中山・ダ1800m
コース図・コース高低断面図
元JRA騎手 ダービージョッキー 大西直宏の解説
中山のダートコースはトリッキーな印象の芝コースとは違い、ダートの中ではオーソドックスな形態で比較的乗りやすいコースと言えるのではないでしょうか。
東京と比べるとコーナーは小さくてキツいので、外々に振られれば振られるほど不利になります。なので、対照的に内をスムーズに回れる先行馬はその分有利とも言えますね。
「砂質が重い」「時計が掛かる」と言われることもあるようですが、これは開催時期による違いが大きいと思います。冬場は、おそらく不凍液が入っている影響もあると思いますが、本当に力が要るし、時計も掛かる状態になります。未勝利戦だと1800mで2分掛かったりしたこともありました。

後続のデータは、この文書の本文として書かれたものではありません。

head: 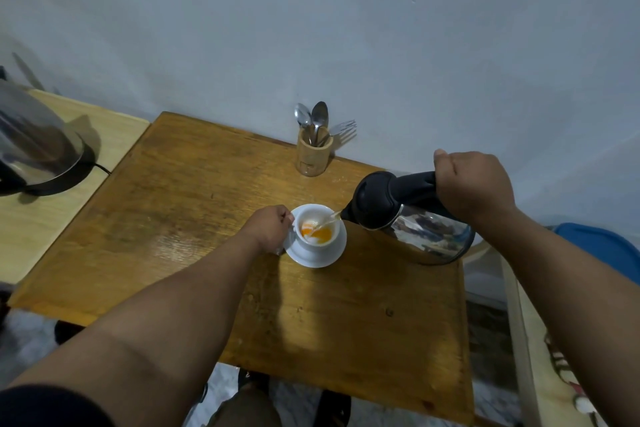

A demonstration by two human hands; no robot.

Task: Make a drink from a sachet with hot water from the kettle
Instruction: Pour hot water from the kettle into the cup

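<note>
The right hand (472, 184) was closed in a full fist around the black handle of the kettle (412, 215), which was tipped toward the left with its spout just over the right rim of the white cup (317, 229). A thin stream of water ran from the spout into the cup, where an orange liquid had pooled around some pale, undissolved matter. The kettle's shiny steel body hung above the right edge of the wooden table (214, 204), its base clear of the surface.

The cup stood on a white saucer (313, 253) near the middle of the table. The left hand (270, 227) was curled shut at the cup's left side, touching it where the handle would be (the handle itself was hidden behind the fingers, so the exact grip could not be told). So the cup lay directly between the two hands, the left one against it and the right one higher and off to the right.

Behind the cup, against the wall, a wooden holder (313, 156) held spoons and a fork. On a paler table to the left sat a second steel kettle (34, 146) on its base.
</note>
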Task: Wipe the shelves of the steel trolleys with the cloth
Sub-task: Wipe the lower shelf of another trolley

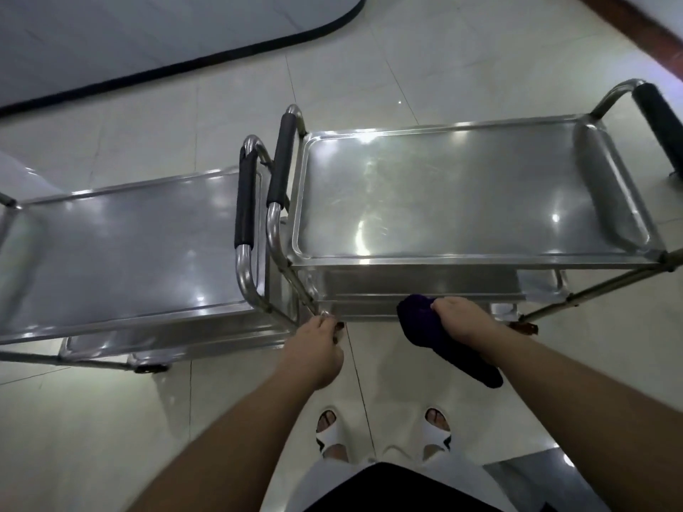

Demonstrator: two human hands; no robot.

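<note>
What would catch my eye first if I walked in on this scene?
Two shiny steel trolleys with black-padded handles stand side by side on the pale tiled floor: the right steel trolley with its bright, reflective top shelf, and the left steel trolley. Below, the right hand holds a dark purple cloth at the right trolley's lower shelf edge, while the left hand grips its frame near the corner.

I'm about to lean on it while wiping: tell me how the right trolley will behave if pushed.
The right trolley probably rolls easily: a caster shows at its foot on smooth tile. The left hand gripping its frame likely steadies it. Bare thin steel suggests it is fairly light.
</note>
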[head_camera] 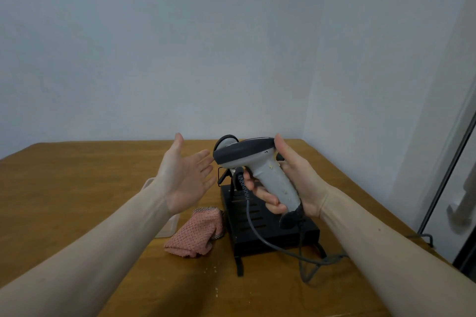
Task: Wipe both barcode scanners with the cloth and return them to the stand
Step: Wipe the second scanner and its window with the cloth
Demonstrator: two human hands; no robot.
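Note:
My right hand (293,177) grips the pale grey handle of a barcode scanner (253,159) with a dark head, held above the black stand (268,229); small crumbs stick to the handle. Its grey cable (260,234) hangs down over the stand. A second scanner (224,142) sits behind it on the stand, mostly hidden. My left hand (185,175) is open, palm up, just left of the held scanner's head and not touching it. The pink waffle cloth (197,233) lies folded on the table left of the stand.
A wooden table (77,183) fills the lower view, against white walls. A clear plastic container (170,224) lies partly under my left forearm. Crumbs dot the table near the front. A dark door frame (448,175) stands at the right.

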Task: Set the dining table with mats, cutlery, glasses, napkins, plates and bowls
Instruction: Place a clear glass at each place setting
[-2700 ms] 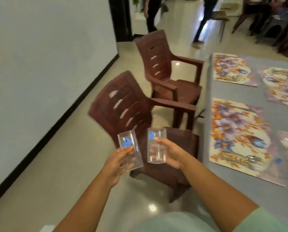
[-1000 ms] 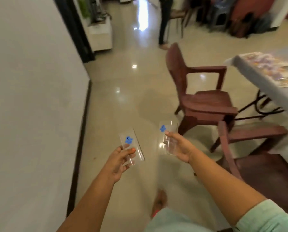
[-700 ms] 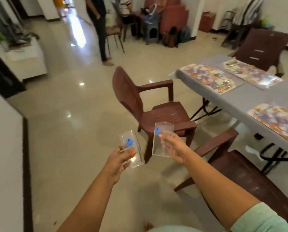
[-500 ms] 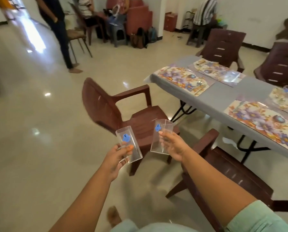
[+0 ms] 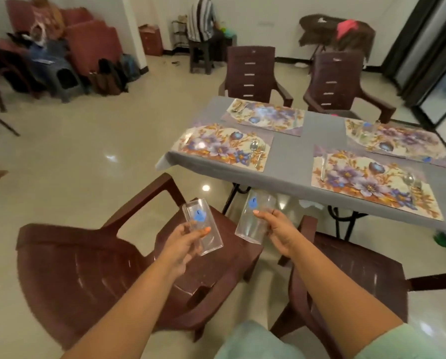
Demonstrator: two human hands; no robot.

スタートは4角から直線に向いたところ。ですので、ダート1200mとは違って、激しい先行争いとはなりにくいコースです。中距離戦なのでスタート直後から前々にいないといけないという事はありませんし、ポジションを取ることよりも、自分の馬に合った位置で落ち着こうという意識の方が強いです。なので、それぞれがそれぞれの位置という形で、隊列は比較的すぐに固まりますね。
1~2コーナーから向正面では流れが落ち着き、レースが動き始めるのは基本的には3コーナーからですが、ここはかなり騎手の駆け引きが働く部分です。例えば、序盤の流れがあまりにも緩みすぎると3コーナーを待たず向正面の内から仕掛けていく騎手もいますし、ペースやメンバー構成、騎手心理などが働いて、色々な展開に成り得ます。
僕は現役時代、マクって勝たせてもらったことも多くありましたが、いずれも同条件の前走も乗らせてもらって力があることを把握していたので強気に乗った結果でした。なので、馬によってはそういった競馬も可能ですが、事前にシュミレーション出来ているかはカギですね。
あとは、中途半端な真ん中のポジションも避けたいところです。立ち回りが難しくなりますし、そういう位置にいると、レースが動いてから不利を受けるリスクも高くなってしまいますからね。
馬券検討のポイントとしては『ポジションは不問。リズム重視。あとは乗り役次第』。外々を回る形だと厳しいが『馬によってはマクって一蹴も十分』くらいに考えておけばいいかと思います。